How is your passion for art born?
As a kid, I drew on everything and anything and pretty much all the time. My mum is an artist and had a huge influence on me as a little girl but by the time I was a teenager, an artistic career didn’t seem viable at all. It was the 90’s and unemployment was at a peek and I remember wanting to earn decent money and a stable job. I never felt Art was an option. So I kept drawing as hobby but focused on physics and mathematics. I went on to study engineering for a bit and quickly realised I was never going to be happy doing this as a living. I left and decided to go to Art school instead to study applied arts at 22, I made my way to London straight after uni and started working as a designer for a small mutlidisciplinary studio called Airside. The rest hapenned very organically and led me to where I am today. If you ask my friends and family now they will all tell you that they always knew I would end up drawing for a living.

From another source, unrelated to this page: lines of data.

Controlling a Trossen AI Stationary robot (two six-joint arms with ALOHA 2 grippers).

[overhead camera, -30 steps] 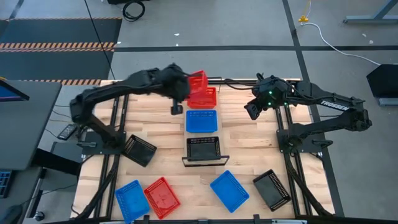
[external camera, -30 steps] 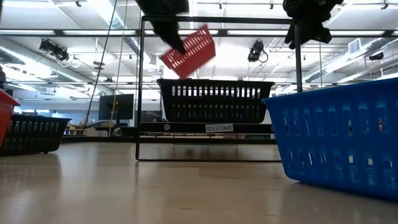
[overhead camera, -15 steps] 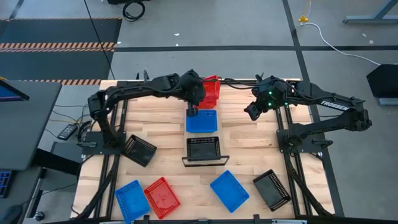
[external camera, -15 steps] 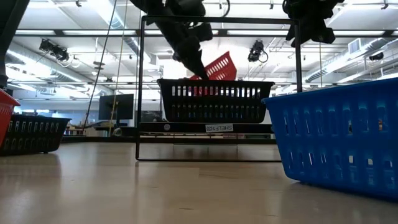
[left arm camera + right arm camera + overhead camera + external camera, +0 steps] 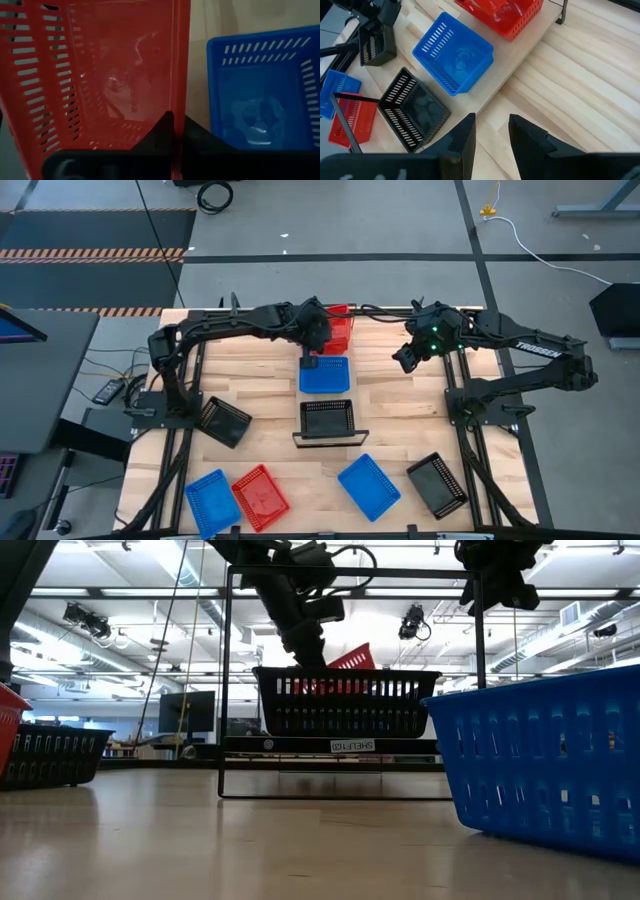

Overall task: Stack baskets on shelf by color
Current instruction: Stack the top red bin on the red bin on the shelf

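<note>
Three baskets are lined up along the shelf [image 5: 516, 60] in the table's middle: a black basket [image 5: 327, 420] at its near end, a blue basket [image 5: 324, 375] behind it, and a red basket [image 5: 338, 330] at the far end. My left gripper [image 5: 172, 134] is shut on the red one, which shows tilted in the low view [image 5: 350, 660], its lower part hidden behind the black basket [image 5: 345, 700]. My right gripper [image 5: 491, 132] hovers open to the right of the shelf, with nothing between its fingers. My left gripper pinches the red basket's side wall [image 5: 179, 107], the one next to the blue basket [image 5: 265, 95], between its two fingers. They come slanting down from the table's left. The basket is tilted; whether its bottom touches the shelf I cannot tell.
Loose baskets lie on the tabletop: a black one [image 5: 223, 420] at the left, a blue one [image 5: 210, 498] and a red one [image 5: 261, 496] near left, another blue one [image 5: 369, 485] and a black one [image 5: 437, 483] near right. A thin black frame [image 5: 228, 680] stands over the shelf.
My left gripper has gone down and toward the table's right, staying shut on the red basket. The basket has sunk from high above the shelf to just behind the black basket's rim in the low view, and it stays tilted.
</note>
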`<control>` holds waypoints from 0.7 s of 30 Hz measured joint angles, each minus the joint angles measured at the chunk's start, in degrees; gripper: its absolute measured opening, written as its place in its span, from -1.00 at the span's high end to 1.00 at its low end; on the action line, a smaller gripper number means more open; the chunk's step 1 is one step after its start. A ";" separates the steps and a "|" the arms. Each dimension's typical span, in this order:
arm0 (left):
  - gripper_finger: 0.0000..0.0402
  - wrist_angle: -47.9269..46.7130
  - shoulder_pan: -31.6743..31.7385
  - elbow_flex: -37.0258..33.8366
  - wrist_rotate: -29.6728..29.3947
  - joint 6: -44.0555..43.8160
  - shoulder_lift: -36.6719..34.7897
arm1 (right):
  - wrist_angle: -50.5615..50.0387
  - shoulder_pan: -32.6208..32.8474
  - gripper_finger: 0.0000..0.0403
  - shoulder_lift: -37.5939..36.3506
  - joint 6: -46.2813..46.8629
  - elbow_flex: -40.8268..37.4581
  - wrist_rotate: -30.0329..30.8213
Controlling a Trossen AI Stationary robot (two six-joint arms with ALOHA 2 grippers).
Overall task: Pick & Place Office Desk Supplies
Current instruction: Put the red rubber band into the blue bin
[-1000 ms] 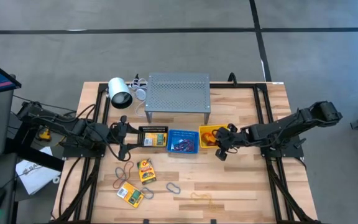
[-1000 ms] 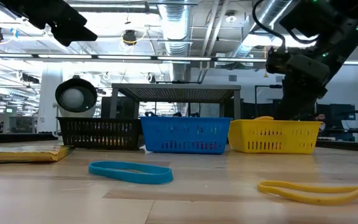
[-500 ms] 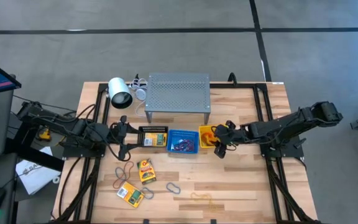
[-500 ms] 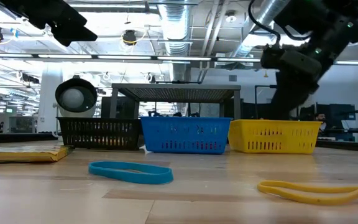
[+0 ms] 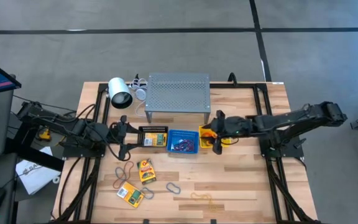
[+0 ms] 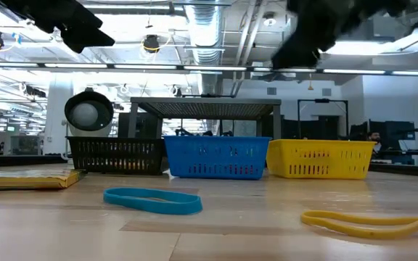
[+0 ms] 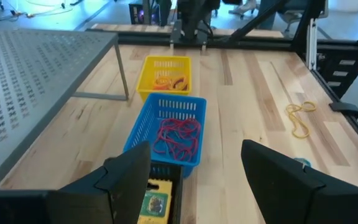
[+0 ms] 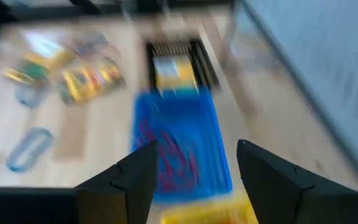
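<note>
1. Fingers of the right gripper [image 5: 217, 140] stand apart with nothing between them, as the right wrist view shows; it hangs over the seam between the yellow basket [image 5: 205, 132] and the blue basket [image 5: 183, 141]. Fingers of the left gripper [image 5: 122, 132] are spread wide and empty, beside the black basket [image 5: 153, 136].
2. Supplies lie split: orange loops in the yellow basket, red loops [image 7: 178, 135] in the blue one, one yellow pack [image 7: 155, 205] in the black one. Two more yellow-and-green packs [image 5: 146, 171], an orange band [image 5: 125, 172], grey clips [image 5: 172, 187] and a yellow band [image 5: 200, 198] lie loose on the table [image 5: 241, 186] in front of the baskets.
3. Risk: thin, flat bands may slip from the fingers, or several may come up tangled.
4. Risk: a low sweep from that seam could clip a basket rim and shove the row.
5. Risk: reaching toward the loose items near the left side could bring the right arm close to the waiting left arm.
6. Risk: the grey shelf [image 5: 178, 92] behind the baskets narrows any high approach.
</note>
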 joint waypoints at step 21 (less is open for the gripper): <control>-0.22 3.32 0.02 0.00 -0.02 2.73 0.00 | 19.26 -0.08 -0.05 2.12 -2.65 1.09 -1.84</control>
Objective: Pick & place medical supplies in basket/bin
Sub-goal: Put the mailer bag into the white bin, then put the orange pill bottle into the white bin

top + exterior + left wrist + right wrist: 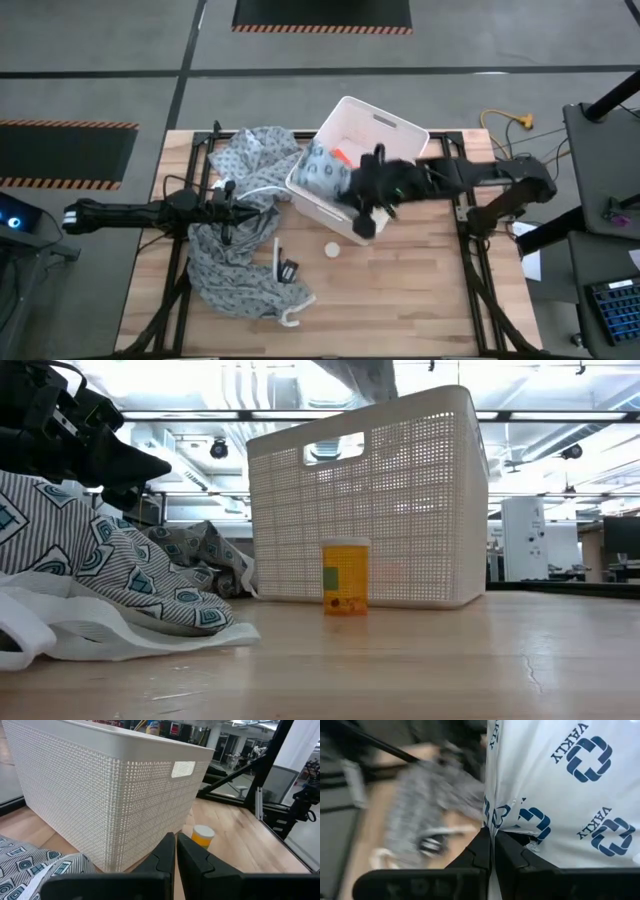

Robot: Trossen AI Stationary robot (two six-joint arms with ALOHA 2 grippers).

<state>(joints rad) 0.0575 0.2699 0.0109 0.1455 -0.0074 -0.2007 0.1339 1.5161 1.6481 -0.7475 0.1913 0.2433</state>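
Observation:
The white basket stands at the table's far middle; it also fills the low view and the left wrist view. My right gripper reaches over the basket's near-left part, shut on the pale teal packet with dark rings. An orange item lies inside the basket. The orange bottle with a white cap stands upright on the table near the basket. My left gripper is shut above the patterned cloth, holding nothing. My right gripper pinches the packet between its two fingers at an edge. The packet spreads out past the fingertips, over the basket's near-left part. Whether it rests on the basket's rim or its contents I cannot tell.
A grey patterned cloth covers the table's left half, with a white strap and a small black item on it. Bare wood lies right of the bottle. Black frame rails run along both table sides.

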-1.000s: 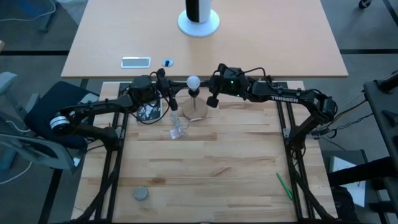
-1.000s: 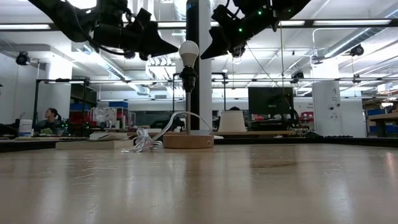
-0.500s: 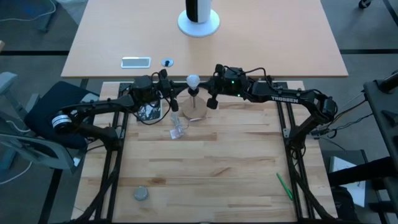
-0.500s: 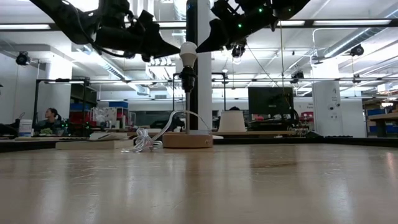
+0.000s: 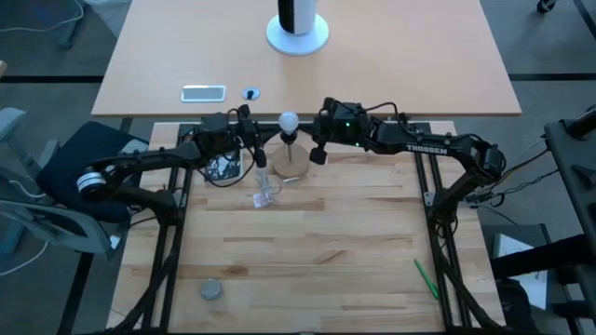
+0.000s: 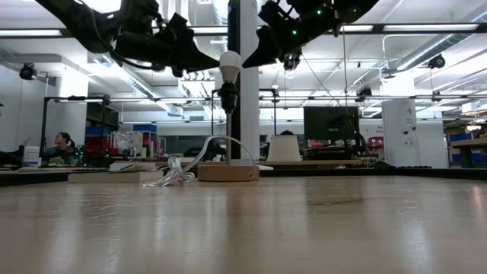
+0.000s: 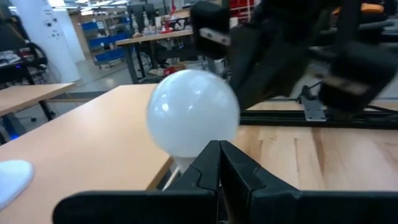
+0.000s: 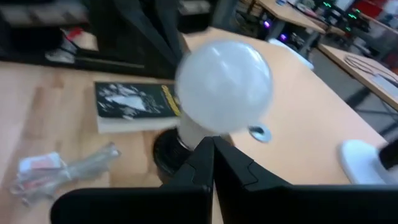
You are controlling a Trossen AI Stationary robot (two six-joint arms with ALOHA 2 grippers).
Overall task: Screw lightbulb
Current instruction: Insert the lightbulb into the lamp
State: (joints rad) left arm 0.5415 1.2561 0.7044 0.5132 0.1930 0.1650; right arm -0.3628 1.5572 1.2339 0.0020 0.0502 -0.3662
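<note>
A small white frosted lightbulb (image 5: pixel 290 121) sits upright in the black socket (image 6: pixel 229 97) of a lamp whose stem rises from a round wooden base (image 6: pixel 228 173) on the table. My left gripper (image 6: pixel 216 67) is shut and level, its tip at the globe's left side. My right gripper (image 6: pixel 245 62) is shut and level, its tip at the globe's right side. In the left wrist view the bulb (image 7: pixel 193 112) shows just beyond the shut fingers. The right wrist view shows the bulb (image 8: pixel 224 87) the same way. My left gripper's shut fingertips (image 7: pixel 219 149) stand level at the lower left of the bulb's globe, coming from the table's left; I cannot tell whether they touch it. My right gripper's shut fingertips (image 8: pixel 208 144) stand level at the globe's lower right, coming from the table's right; I cannot tell whether they touch it.
A clear plastic packet (image 5: pixel 265 191) and a black booklet (image 5: pixel 223 167) lie left of the lamp base. The lamp's white cord (image 6: pixel 173 173) is bundled beside it. A grey disc (image 5: pixel 212 290) and a green pen (image 5: pixel 426 277) lie near the front edge.
My right gripper has gone toward the table's left and slightly up, closing the gap to the bulb's right side. Both grippers stay shut. The bulb stays upright in its socket.
</note>
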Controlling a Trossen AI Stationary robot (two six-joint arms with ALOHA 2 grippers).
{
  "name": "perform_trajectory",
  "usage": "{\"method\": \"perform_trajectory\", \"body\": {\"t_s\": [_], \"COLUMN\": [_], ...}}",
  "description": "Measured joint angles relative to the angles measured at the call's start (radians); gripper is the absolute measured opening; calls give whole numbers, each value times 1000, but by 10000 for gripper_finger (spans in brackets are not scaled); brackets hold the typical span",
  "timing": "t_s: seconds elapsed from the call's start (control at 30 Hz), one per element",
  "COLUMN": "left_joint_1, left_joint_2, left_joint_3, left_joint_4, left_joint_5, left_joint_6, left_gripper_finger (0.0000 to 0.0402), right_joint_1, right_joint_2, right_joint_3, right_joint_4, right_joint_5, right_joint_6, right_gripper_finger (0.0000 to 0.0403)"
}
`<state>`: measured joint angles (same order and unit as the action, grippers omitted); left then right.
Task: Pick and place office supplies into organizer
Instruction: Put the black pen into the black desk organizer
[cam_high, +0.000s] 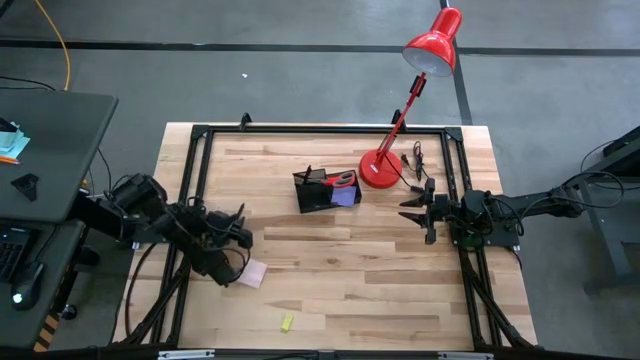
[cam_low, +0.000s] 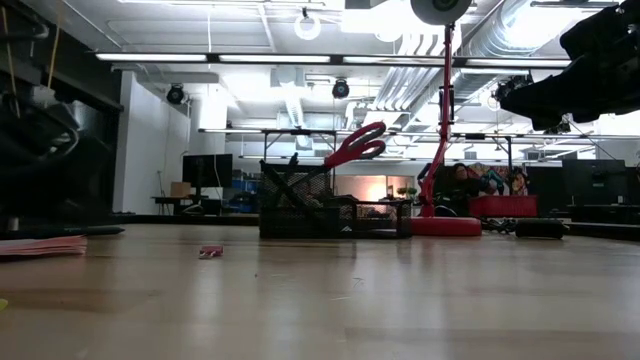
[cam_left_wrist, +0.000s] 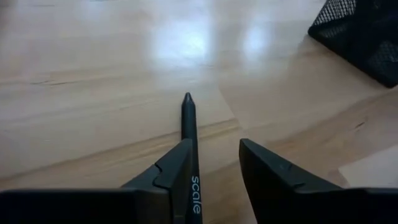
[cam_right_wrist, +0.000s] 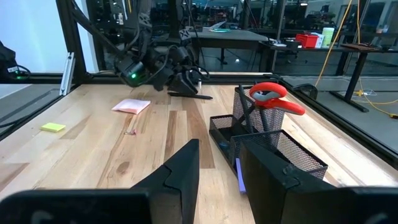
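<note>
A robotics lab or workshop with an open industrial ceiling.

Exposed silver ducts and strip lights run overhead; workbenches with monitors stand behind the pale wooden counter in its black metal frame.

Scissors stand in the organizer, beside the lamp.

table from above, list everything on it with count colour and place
organizer: one, black mesh, table centre, beside the lamp base
scissors: one pair, red handles, standing in the organizer
purple pad: one, at the organizer's lamp-side end
desk lamp: one, red, far side of the table
pink pad: one, on the wood near the left arm
yellow piece: one, near edge
pen: one, black, lying along one finger of the left gripper
left gripper: jaws parted, low over the table
right gripper: waiting beside the lamp base
</note>
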<state>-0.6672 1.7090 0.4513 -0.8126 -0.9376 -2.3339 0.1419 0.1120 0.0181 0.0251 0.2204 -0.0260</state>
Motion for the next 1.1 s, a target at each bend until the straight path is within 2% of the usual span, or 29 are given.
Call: {"method": "perform_trajectory", "body": {"t_s": [0.47, 0.77, 0.9, 1.1], "left_joint_1": [-14, -14, -14, -14], "left_joint_2": [189, 207, 207, 207], "left_joint_3": [73, 73, 72, 75], "left_joint_4": [9, 11, 29, 43], "left_joint_5": [25, 8, 0, -18], "left_joint_6": [53, 46, 43, 44], "left_gripper_finger": [134, 131, 104, 36], "right_joint_1": [0, 0, 0, 0], "right_joint_2": [0, 0, 0, 0], "right_joint_3": [0, 0, 0, 0], "right_joint_4": [0, 0, 0, 0], "right_joint_5": [0, 4, 3, 3], "right_joint_6": [0, 0, 0, 0], "right_gripper_finger": [108, 108, 108, 108]}}
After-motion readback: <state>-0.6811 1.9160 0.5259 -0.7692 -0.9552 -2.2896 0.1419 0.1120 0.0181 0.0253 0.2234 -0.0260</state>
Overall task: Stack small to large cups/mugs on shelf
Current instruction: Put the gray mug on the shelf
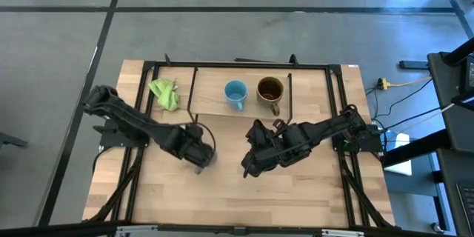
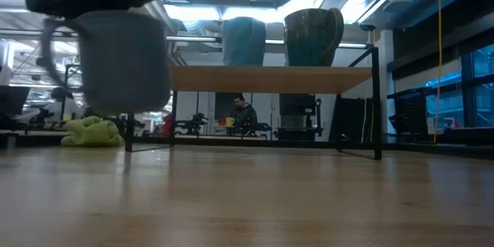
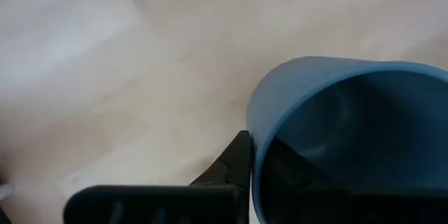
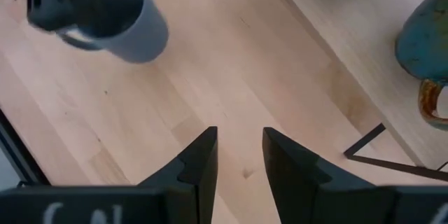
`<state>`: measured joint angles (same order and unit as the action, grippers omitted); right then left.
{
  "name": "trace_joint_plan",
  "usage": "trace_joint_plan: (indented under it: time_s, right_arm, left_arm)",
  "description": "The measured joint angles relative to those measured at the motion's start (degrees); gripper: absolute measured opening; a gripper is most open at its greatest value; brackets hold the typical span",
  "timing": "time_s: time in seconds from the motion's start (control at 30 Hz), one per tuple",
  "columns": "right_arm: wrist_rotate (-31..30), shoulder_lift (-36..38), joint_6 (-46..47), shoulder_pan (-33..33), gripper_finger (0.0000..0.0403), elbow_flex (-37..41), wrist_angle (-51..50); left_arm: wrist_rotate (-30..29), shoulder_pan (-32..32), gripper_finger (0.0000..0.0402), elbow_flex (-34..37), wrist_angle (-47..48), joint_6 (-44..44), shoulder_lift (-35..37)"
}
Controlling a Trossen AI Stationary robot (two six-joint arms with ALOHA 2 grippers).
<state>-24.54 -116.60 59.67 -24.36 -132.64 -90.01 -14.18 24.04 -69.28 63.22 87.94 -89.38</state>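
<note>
The small grey-blue mug [image 2: 123, 62] hangs above the bare tabletop at centre left, with my left gripper [image 1: 198, 155] shut on it from above. The right wrist view shows this mug [image 4: 136, 31] too. The sky-blue mug [image 1: 235, 94] and the brown-olive mug [image 1: 270, 92] stand side by side on their bases on the low wooden shelf [image 1: 211, 104] at the far side. My right gripper [image 1: 248, 167] hovers open over the table's middle, nothing between its fingers [image 4: 199, 161]. My left gripper holds the mug by its rim wall [image 3: 260, 140], one finger [image 3: 234, 168] outside the wall and the other seemingly inside the hollow. It comes from above, pointing steeply down. The mug hangs roughly upright below it, clear of the table, with its handle [image 2: 50, 46] sticking out sideways.
A crumpled green cloth [image 1: 164, 93] lies at the shelf's left end. The shelf's thin black wire legs [image 2: 377, 116] stand on the table. Bare wood [image 1: 244, 200] stretches along the near side. A person [image 2: 245, 116] sits in the room beyond the table.
</note>
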Motion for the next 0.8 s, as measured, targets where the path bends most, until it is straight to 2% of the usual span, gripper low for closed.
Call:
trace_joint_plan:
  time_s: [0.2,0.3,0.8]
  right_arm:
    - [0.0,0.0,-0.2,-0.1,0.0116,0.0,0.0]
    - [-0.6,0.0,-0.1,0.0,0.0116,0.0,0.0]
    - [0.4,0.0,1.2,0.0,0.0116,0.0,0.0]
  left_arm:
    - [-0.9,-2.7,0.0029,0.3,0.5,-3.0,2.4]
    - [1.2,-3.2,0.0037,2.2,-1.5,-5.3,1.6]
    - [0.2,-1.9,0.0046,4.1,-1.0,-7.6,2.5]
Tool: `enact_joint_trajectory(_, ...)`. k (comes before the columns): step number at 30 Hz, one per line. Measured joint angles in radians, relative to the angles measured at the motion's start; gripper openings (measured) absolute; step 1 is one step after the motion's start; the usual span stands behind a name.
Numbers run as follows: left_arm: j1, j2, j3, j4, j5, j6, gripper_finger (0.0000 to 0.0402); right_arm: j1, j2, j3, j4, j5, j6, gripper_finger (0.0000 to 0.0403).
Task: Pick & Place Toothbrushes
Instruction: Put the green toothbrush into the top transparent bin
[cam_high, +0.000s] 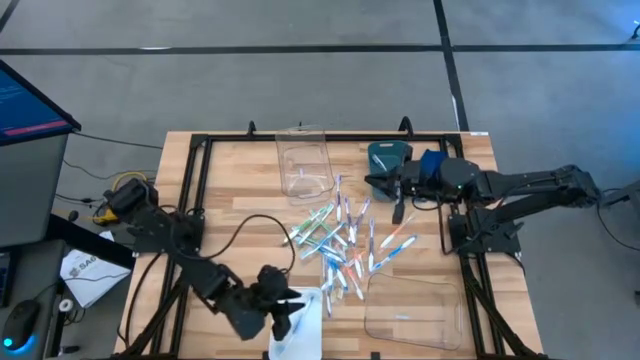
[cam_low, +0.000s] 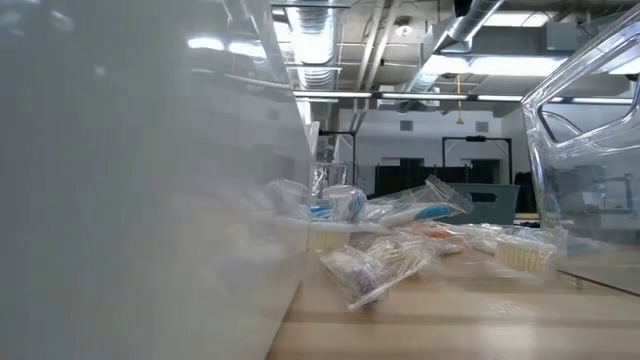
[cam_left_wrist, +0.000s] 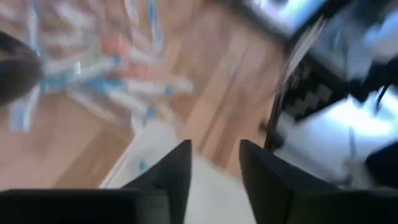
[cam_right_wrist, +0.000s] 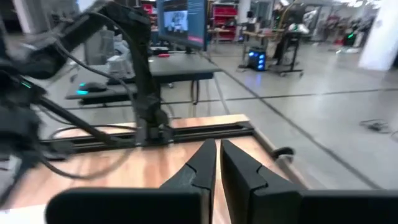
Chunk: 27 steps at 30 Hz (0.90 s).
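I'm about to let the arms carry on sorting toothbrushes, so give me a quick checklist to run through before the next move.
1. Left gripper over the white bin at the table's near edge: ok.
2. Left fingers apart with nothing between them: ok.
3. Toothbrush already in the white bin: cannot tell.
4. Toothbrushes still piled mid-table, ready to pick: ok.
5. Right gripper shut, holding nothing, waiting by the far right of the pile: ok.
6. Clear tray at near right free of arms: ok.

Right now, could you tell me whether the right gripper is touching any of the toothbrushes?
Apart. In the high view the right gripper hangs beside the toothbrushes, bare wood showing between them; its wrist view shows only bare table under the shut fingers.
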Motion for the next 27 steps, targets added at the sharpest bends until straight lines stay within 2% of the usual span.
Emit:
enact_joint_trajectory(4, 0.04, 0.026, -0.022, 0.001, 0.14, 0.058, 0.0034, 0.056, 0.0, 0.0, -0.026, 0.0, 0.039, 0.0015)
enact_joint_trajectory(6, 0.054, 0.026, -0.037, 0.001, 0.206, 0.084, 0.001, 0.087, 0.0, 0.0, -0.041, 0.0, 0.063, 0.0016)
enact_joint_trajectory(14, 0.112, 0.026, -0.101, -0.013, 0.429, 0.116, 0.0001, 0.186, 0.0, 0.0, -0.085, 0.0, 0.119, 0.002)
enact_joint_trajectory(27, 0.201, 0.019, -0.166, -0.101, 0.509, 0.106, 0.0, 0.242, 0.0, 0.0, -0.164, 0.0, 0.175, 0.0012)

How would you describe your work?
I would describe what I do as very colourful, bold and minimalist. I play a lot with negative space, and I really try to pare things down to a minimum. It’s a very graphic approach to illustration, telling a story in the simplest way possible. Using grids and structures allows me to run free later in the process. Another thing that I keep coming back to is Erotica and the female figure.
Do you have a muse?
I don’t have a muse as such. I guess women are my ultimate muses. I have drawn so many of them and explored every inch of the female body in my drawings. It remains one of my favourite theme.
What is your relationship with social media?
I love-hate relationship, probably like most artists out there. I find it to be an incredible tool to spread the word and get yourself known but it is a double edge sword. The challenge is to prevent social media to take over your work (and life) entirely. I have slowly reduced the amount of platforms I am active on, focusing mainly on Instagram these days. It is really an amazing tool, when used in moderation. In a way I feel lucky to have been born in a social media free world. I don’t approach it as an extension of myself but simply a PR tool and a way to connect to people internationally.
What is the most difficult work you have realized and why?
It was probably the Montreux Jazz Poster a did a few years back. The idea came fairly easily but the execution of it was a real challenge. It is always scary to throw yourself into playing with negative space without knowing wether what you have in your head is actually achievable. A part of me loves these difficult projects though. I feel like learn a lot in the process.